> _WHAT IS REQUIRED_: Please keep to the lines below from the one with "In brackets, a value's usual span" through the one with "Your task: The", and restate them word for word, ends included.

> _INFORMATION_:
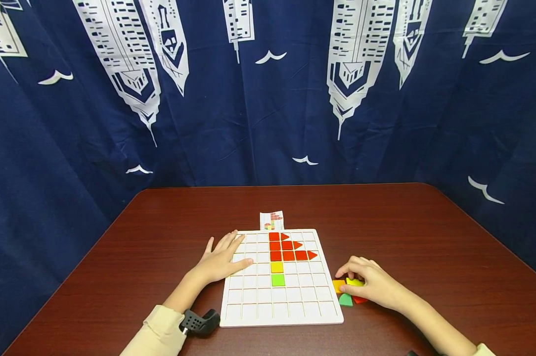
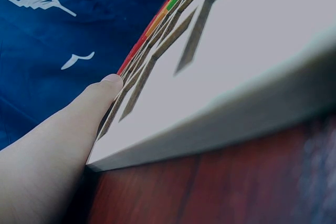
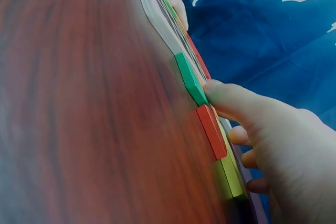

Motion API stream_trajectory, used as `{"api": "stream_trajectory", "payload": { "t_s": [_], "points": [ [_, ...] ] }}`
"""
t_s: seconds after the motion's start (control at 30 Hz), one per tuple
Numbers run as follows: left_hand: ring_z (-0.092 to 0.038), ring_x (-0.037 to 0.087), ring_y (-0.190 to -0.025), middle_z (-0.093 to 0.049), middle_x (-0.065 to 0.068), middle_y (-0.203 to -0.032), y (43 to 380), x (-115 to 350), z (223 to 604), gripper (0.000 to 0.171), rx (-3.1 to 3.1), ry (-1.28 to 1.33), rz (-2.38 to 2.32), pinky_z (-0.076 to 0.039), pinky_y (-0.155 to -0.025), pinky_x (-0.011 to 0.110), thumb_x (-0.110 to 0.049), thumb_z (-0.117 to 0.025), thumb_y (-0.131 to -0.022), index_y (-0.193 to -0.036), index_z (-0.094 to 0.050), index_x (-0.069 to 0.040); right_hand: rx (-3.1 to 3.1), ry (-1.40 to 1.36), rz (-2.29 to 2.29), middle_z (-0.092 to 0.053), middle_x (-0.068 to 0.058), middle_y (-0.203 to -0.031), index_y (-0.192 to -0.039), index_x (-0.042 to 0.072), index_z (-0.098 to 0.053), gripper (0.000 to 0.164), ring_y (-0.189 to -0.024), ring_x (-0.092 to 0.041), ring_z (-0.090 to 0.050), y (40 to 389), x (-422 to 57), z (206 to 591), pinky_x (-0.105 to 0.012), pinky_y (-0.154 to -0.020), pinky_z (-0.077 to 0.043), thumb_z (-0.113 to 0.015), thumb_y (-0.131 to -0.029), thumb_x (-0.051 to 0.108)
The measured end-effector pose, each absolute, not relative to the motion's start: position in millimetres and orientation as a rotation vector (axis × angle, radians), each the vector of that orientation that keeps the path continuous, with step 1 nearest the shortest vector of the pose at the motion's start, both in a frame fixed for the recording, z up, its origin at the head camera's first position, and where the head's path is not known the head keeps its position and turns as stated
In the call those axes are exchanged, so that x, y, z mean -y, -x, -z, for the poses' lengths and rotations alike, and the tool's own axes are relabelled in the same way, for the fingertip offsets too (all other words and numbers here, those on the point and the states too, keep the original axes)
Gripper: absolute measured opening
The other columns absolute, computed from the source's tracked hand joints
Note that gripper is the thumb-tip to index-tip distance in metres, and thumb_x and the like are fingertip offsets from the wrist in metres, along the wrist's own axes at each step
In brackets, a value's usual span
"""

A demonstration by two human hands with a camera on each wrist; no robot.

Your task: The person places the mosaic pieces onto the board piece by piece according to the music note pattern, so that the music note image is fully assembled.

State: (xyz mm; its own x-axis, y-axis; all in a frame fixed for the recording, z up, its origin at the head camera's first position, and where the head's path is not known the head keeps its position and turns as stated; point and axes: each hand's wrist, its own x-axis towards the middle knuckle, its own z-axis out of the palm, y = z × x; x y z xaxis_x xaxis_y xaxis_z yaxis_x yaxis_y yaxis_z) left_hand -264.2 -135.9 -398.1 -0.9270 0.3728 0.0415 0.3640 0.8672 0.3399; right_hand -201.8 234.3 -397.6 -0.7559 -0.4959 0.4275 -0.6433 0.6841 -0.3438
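A white gridded board [image 1: 245, 311] lies on the table with red squares [image 1: 275, 256], red triangles [image 1: 312, 255], a yellow square [image 1: 277, 267] and a light green square [image 1: 278, 280] set in its cells. My left hand [image 1: 219, 261] rests on the board's left edge, fingers spread; its thumb [image 2: 100, 95] lies over the grid. Beside the board's right edge, my right hand [image 1: 375, 283] hovers over loose pieces. Its thumb and index finger stand apart around an orange square [image 1: 337, 285]. Close by are a yellow piece [image 1: 354, 282], a green rounded piece [image 1: 345, 300] and a red piece [image 3: 211, 132], partly hidden.
A small printed card [image 1: 271, 220] with a coloured pattern lies at the board's far edge. The brown table [image 1: 183, 212] ends at a dark blue curtain [image 1: 259, 109] with white building prints. A black strap [image 1: 199, 322] sits on my left wrist.
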Motion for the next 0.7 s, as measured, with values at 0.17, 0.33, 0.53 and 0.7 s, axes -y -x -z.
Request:
{"api": "stream_trajectory", "payload": {
  "t_s": [0.17,0.33,0.53,0.7],
  "points": [
    [-0.012,0.023,-0.142,-0.013,0.003,-0.154,263.9,136.0,398.3,0.08,-3.01,-0.592,-0.538,0.005,-0.11,0.056,-0.067,-0.041,-0.083,-0.145,-0.023,-0.021,2.6,-0.876,-0.738,-0.044,0.021,-0.073,-0.086,0.031,-0.063,0.013,-0.072,0.003,-0.038,202.1,-232.5,400.0,-0.019,-0.063,-0.028,-0.07,-0.078,0.025],
    [-0.011,0.023,-0.142,-0.012,0.002,-0.154,263.8,136.5,398.1,0.08,-3.003,-0.587,-0.54,0.006,-0.11,0.056,-0.068,-0.04,-0.083,-0.145,-0.023,-0.022,2.645,-0.854,-0.718,-0.044,0.022,-0.074,-0.088,0.032,-0.063,0.015,-0.072,0.004,-0.039,201.8,-233.4,399.1,-0.019,-0.064,-0.029,-0.071,-0.076,0.032],
    [-0.012,0.023,-0.142,-0.013,0.003,-0.154,263.9,136.5,398.1,0.08,-3.005,-0.591,-0.548,0.005,-0.109,0.056,-0.067,-0.041,-0.083,-0.145,-0.023,-0.021,2.615,-0.922,-0.771,-0.046,0.018,-0.075,-0.088,0.027,-0.062,0.017,-0.071,0.003,-0.04,202.1,-232.8,398.1,-0.017,-0.061,-0.03,-0.073,-0.075,0.027],
    [-0.012,0.023,-0.142,-0.014,0.003,-0.154,264.9,136.4,398.5,0.08,-3.01,-0.591,-0.549,0.005,-0.109,0.056,-0.067,-0.042,-0.082,-0.145,-0.024,-0.021,2.556,-0.987,-0.917,-0.05,0.013,-0.078,-0.085,0.023,-0.058,0.022,-0.071,0.001,-0.045,204.1,-231.4,397.6,-0.013,-0.059,-0.037,-0.075,-0.073,0.017]
  ]
}}
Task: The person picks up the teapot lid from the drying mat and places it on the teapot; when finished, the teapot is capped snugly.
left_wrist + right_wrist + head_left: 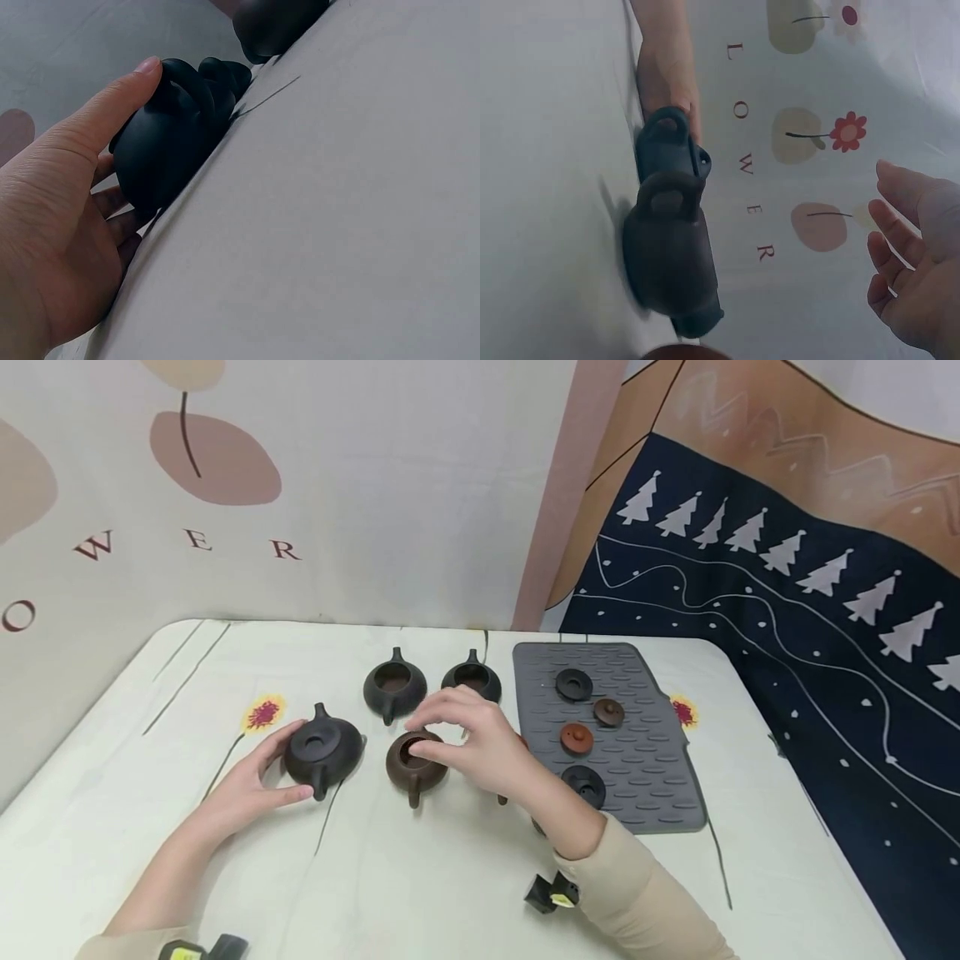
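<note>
My left hand holds a black teapot at the left, its fingers round the far side of the body and its thumb against the loop handle in the left wrist view. Whether a lid covers this pot I cannot tell. Over a brown, lidless teapot hovers my right hand, thumb and fingers apart. The right wrist view shows that hand with nothing in it, off to the side of the brown teapot. Under the right hand and wrist, a reddish-brown pot is mostly hidden.
Two dark lidless teapots, one left and one right, stand at the back. On the right a grey ribbed mat bears several lids, including a black one, a brown one and an orange-brown one. Printed curtains hang behind.
</note>
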The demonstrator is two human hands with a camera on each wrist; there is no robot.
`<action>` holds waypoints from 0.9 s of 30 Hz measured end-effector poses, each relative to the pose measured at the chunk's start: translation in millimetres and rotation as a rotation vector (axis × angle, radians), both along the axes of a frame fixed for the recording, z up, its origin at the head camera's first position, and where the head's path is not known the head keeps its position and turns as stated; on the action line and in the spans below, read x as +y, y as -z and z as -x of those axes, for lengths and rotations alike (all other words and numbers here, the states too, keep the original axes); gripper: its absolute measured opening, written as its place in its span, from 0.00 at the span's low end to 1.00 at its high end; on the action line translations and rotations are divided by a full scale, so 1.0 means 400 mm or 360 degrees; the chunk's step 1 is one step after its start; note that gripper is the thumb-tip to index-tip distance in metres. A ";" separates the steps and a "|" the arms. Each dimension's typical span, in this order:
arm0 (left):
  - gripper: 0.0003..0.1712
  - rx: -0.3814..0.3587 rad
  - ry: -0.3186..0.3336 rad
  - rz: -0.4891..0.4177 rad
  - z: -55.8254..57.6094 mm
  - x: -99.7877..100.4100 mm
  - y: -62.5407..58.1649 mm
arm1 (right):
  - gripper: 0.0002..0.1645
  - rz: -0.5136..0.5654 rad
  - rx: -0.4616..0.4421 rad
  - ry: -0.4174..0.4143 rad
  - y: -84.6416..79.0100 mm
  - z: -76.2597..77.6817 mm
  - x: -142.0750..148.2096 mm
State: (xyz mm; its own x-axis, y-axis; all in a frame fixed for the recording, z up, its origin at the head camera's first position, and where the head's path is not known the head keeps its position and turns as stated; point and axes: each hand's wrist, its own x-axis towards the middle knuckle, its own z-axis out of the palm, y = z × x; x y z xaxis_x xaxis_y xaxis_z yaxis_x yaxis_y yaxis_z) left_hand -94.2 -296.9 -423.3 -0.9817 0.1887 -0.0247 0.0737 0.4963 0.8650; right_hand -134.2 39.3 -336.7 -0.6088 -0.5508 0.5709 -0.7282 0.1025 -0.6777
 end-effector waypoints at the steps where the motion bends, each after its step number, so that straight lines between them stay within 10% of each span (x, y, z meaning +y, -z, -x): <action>1: 0.56 -0.0001 -0.0001 0.0003 0.000 0.000 -0.001 | 0.12 0.0003 -0.0007 0.0002 0.002 -0.001 0.010; 27: 0.56 0.0013 0.0001 0.0022 0.000 0.002 -0.003 | 0.16 -0.0242 -0.0124 0.0276 0.063 -0.031 0.300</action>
State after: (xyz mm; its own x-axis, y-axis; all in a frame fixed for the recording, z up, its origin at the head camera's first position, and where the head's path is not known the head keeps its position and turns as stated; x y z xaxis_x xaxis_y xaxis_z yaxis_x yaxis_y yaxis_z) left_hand -94.3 -296.2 -422.0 -0.9818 0.1890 -0.0192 0.0810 0.5083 0.8574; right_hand -121.7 159.4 -361.9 -0.7408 -0.5101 0.4371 -0.6369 0.3267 -0.6983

> _EXERCISE ANSWER_:
In brackets, a value's usual span
"""

A demonstration by two human hands with a camera on each wrist; no robot.

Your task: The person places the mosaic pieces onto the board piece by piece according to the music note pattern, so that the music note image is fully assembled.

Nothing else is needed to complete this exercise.